- _TASK TO CARRY OUT_:
Please output exactly the lines from the one containing "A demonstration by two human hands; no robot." through the last line of the records, both included.

· · ·

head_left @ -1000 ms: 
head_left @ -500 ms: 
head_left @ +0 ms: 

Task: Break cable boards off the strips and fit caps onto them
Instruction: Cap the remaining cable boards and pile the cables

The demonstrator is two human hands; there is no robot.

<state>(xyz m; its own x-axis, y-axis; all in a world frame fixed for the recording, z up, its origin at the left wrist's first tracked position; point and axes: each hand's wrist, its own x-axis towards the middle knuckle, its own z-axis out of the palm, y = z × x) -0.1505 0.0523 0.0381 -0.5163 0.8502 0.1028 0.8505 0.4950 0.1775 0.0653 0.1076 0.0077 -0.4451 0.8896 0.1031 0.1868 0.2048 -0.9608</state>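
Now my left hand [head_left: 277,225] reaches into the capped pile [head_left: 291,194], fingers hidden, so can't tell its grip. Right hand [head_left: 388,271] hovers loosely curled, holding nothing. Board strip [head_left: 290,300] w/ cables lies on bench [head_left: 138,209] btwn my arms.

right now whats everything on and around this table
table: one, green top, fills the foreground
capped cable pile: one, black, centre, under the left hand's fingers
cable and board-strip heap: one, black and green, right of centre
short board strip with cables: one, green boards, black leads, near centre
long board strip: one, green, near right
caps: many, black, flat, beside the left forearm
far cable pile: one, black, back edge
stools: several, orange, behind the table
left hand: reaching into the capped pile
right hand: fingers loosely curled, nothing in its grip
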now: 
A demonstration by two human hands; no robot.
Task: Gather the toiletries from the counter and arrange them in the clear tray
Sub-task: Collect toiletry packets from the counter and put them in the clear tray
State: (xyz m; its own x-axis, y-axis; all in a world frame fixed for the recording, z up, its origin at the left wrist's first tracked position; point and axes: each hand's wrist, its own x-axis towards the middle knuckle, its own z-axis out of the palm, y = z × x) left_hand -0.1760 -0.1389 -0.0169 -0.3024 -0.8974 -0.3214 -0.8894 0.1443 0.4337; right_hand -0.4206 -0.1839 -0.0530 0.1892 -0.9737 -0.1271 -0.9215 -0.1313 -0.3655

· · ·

- _EXERCISE OUTPUT_:
A demonstration by two human hands; no robot.
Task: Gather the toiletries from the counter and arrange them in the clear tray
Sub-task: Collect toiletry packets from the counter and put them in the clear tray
State: (xyz m; its own x-axis, y-axis; all in a world frame fixed for the recording, z up, its origin at the left wrist's first tracked position; point and axes: each hand's wrist, its own x-axis towards the middle knuckle, its own z-axis out of the palm, y = z × x) left_hand -0.1760 -0.1389 -0.0169 -0.3024 -0.8974 -0.3214 -0.8894 0.1443 0.4337; right_hand -0.4206 -0.1839 -0.0530 0.1892 -0.9737 -0.1271 -0.9215 -0.1313 -0.3655

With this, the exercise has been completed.